> [REQUIREMENT]:
Although the entries contain pictures, your copy should hold only their exact text.

Collection entries

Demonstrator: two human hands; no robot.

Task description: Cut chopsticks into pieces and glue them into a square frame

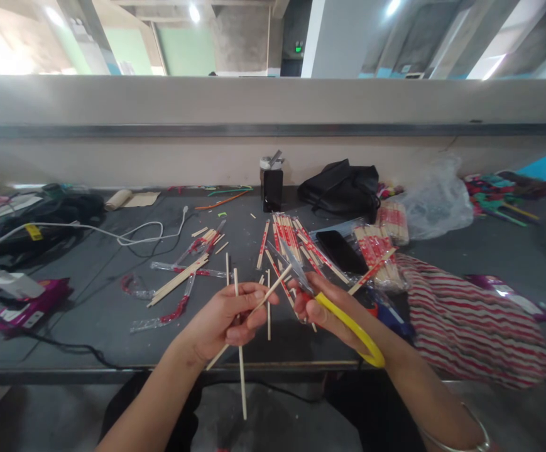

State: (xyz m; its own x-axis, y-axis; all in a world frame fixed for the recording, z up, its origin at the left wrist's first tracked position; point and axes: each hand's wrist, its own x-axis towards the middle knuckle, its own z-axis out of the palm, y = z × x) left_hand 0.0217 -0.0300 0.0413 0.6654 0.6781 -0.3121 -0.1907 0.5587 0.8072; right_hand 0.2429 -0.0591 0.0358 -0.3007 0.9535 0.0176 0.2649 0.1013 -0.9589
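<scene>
My left hand (pixel 235 314) is closed around several thin wooden chopsticks (pixel 242 383). One of them slants up to the right, its tip near the scissor blades. In my right hand (pixel 333 307) is a pair of scissors (pixel 350 323) with yellow handles, the blades pointing up and left and slightly parted. Whether the blades touch the slanted stick I cannot tell. Beyond my hands lie paired chopsticks in red-printed wrappers (pixel 286 231). To the left, a bundle of bare sticks (pixel 178 280) rests among torn clear wrappers (pixel 173 316).
A black phone (pixel 342 251) lies by bagged chopsticks (pixel 377 251) on the right. Striped cloth (pixel 475 320) covers the right front edge. A black bag (pixel 341 188) and a dark bottle (pixel 271 183) stand at the back. A white cable (pixel 93 229) with a charger (pixel 18 284) crosses the left.
</scene>
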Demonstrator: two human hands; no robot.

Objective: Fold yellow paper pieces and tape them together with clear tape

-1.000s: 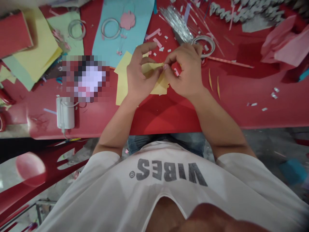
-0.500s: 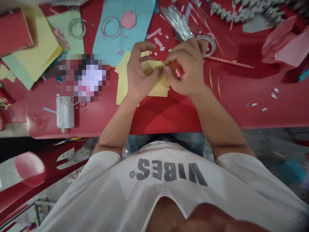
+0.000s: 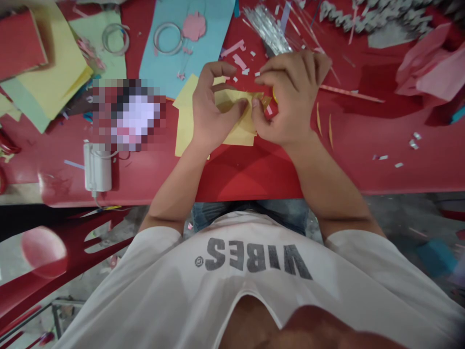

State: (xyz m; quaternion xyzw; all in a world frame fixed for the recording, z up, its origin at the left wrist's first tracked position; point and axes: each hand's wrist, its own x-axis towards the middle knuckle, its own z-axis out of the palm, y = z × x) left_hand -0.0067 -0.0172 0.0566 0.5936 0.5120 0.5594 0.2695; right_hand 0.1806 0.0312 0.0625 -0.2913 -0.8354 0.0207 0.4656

> [COMPLETED TASK]:
Demonstrator: two human hands; no robot.

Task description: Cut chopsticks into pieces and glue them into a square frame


State: (xyz m; its own x-axis, y-axis; all in a world frame fixed for the recording, z up, its origin at the left wrist's first tracked position; point and axes: each hand's wrist, its own x-axis towards the middle knuckle, its own z-axis out of the palm, y = z × x) left_hand 0.0217 -0.0300 0.0413 0.6654 0.6781 -0.3121 -0.1907 0.5587 0.8072; right_hand 0.2429 -0.0591 0.0358 -0.3007 0.9535 0.0176 0.2649 0.1013 -0.9589
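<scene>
My left hand (pixel 235 314) is closed around several thin wooden chopsticks (pixel 242 383). One of them slants up to the right, its tip near the scissor blades. In my right hand (pixel 333 307) is a pair of scissors (pixel 350 323) with yellow handles, the blades pointing up and left and slightly parted. Whether the blades touch the slanted stick I cannot tell. Beyond my hands lie paired chopsticks in red-printed wrappers (pixel 286 231). To the left, a bundle of bare sticks (pixel 178 280) rests among torn clear wrappers (pixel 173 316).
A black phone (pixel 342 251) lies by bagged chopsticks (pixel 377 251) on the right. Striped cloth (pixel 475 320) covers the right front edge. A black bag (pixel 341 188) and a dark bottle (pixel 271 183) stand at the back. A white cable (pixel 93 229) with a charger (pixel 18 284) crosses the left.
</scene>
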Demonstrator: two human hands; no robot.

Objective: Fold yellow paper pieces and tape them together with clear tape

-1.000s: 
-0.500s: 
+0.000s: 

State: (xyz m; quaternion xyzw; all in a world frame fixed for the recording, z up, its origin at the left wrist's first tracked position; point and axes: each hand's wrist, its own x-axis towards the middle knuckle, its own z-axis out of the palm, y = z × x) left_hand -0.0067 -0.0172 0.0566 0.5936 0.5120 0.5594 0.2695; right_hand 0.1806 0.0312 0.0625 -0.2913 -0.8354 0.0207 0.4656

That finishes the output for this exercise.